Nach einigen langen Sekunden löste sie sich endlich von ihm, wischte sich die Augen und dann senkte sich eine bedrückende Stille über die Gruppe.
Sie war greifbar, als hätte sich eine Spannung von irgendwoher auf sie gelegt und sich um jedes Herz gewickelt.
Die Vorbilder starrten Atticus mit angespannten Gesichtern an.
Keiner wusste, was als Nächstes zu tun war.
Einige warfen Whisker unruhige Blicke zu, der nur lächelte, unsicher, ob sie ihm wirklich vertrauen sollten.
Er hatte ihnen geholfen, ja.
Aber sie wussten nichts über diesen Mann.
Dennoch war sich jeder einzelne an diesem Ort einer Sache sicher: Es würden massive Veränderungen auf Eldoralth zukommen.
Gerade als Atticus den Mund öffnen wollte, um etwas zu sagen, durchzuckte ein scharfer, stechender Schmerz seinen Körper, gefolgt von einem sofortigen Kraftverlust.
„Scheiße!
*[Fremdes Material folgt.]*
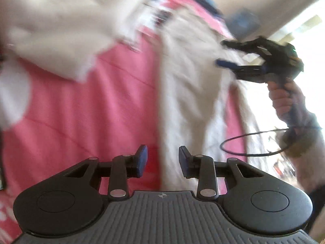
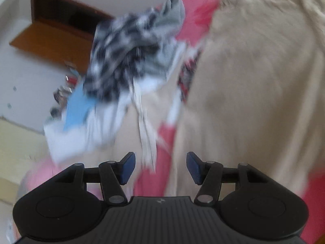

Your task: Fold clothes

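A: Left wrist view. The left gripper (image 1: 163,161) sits at lower centre, its blue pads parted with nothing between them. Beneath it runs the long edge of the beige soft-cloth garment (image 1: 186,93), a strip from centre frame down to the pads, lying on the pink quilted bedcover (image 1: 85,105). A second flap of the same pale cloth fills the upper left (blurred, so I can't say if it is one piece).

B: And the right gripper (image 1: 224,55)?

A: Centre right, held up in a hand (image 1: 284,99), black cable looping below. Its pads are spread at the garment's far side; whether they touch it I cannot tell.

B: Right wrist view?

A: Right gripper (image 2: 160,167) at lower centre, wide, empty. Beige garment (image 2: 254,91) fills the right half. A rumpled black-and-white patterned clothes heap (image 2: 130,46) sits upper centre, with a pale drawstring (image 2: 146,134) trailing towards the pads.

B: Advice for the step?

A: My judgement: pinch the edge itself, both hands level, avoid the drawstring, then carry the fold flat.
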Tool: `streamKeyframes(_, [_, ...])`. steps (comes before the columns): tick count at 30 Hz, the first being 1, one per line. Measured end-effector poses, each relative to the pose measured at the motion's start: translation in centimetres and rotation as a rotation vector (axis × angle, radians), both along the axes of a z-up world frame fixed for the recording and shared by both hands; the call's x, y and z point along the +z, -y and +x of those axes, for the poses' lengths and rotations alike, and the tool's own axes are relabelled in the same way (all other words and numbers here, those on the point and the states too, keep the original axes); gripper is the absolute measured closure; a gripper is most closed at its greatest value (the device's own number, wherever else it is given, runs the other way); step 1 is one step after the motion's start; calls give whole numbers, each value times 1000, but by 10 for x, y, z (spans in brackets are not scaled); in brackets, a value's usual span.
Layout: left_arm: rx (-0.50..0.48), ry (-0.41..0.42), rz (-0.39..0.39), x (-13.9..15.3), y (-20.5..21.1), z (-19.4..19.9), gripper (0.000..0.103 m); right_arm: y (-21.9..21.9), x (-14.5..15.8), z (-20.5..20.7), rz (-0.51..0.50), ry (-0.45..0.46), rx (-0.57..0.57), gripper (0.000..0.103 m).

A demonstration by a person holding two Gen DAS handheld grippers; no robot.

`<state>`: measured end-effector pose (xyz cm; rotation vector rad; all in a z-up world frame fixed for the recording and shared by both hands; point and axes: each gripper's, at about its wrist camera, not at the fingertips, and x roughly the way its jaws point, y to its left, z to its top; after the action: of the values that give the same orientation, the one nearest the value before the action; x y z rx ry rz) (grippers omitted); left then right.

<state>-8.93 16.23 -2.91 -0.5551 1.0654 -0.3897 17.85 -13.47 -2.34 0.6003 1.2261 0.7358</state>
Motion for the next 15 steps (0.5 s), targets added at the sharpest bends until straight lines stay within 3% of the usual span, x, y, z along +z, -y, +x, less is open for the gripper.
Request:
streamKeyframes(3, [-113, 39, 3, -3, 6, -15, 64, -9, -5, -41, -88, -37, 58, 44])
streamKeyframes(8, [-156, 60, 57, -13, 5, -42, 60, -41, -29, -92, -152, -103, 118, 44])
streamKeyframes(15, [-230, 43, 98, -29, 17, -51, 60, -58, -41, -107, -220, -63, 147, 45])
Nicht jetzt!“
Atticus fluchte innerlich, als Ozeroths und die Stimmen der Seelenkin ertönten:
„Bond!“
„Dada!“
Aber ihre Stimmen waren weit weg und verschwammen im Hintergrund, als Atticus‘ Bewusstsein zu schwinden begann.
Die Verbindung mit Ozeroth und den Soulkin hatte ihn enorm belastet, und jetzt erreichte sein Körper endlich seine Grenze.
„Das ist … der denkbar schlechteste Zeitpunkt …“
Es gab noch so viel zu klären.
Und ohne bei Bewusstsein zu sein, wagte Atticus nicht einmal daran zu denken, was passieren könnte.
Aber er hatte keine Wahl.
Das Licht seines Körpers verblasste, er taumelte und brach plötzlich zu Boden.
Die Blicke der Vorbilder schossen voller Schock nach oben.
Aber Whisker reagierte schnell und stützte ihn mit einer leichten Berührung seiner Aura, gerade als Avalon und Magnus nach ihm griffen und ihn auffingen, bevor er den Boden erreichte.
Während sie ihn vorsichtig absetzten, untersuchten sie ihn schnell.
Es dauerte nicht lange, bis die grausame Realität einsetzte.
„Er ist bewusstlos …“
Die Gesichter der Vorbilder verdunkelten sich augenblicklich, die Schwere der Situation traf sie härter als zuvor.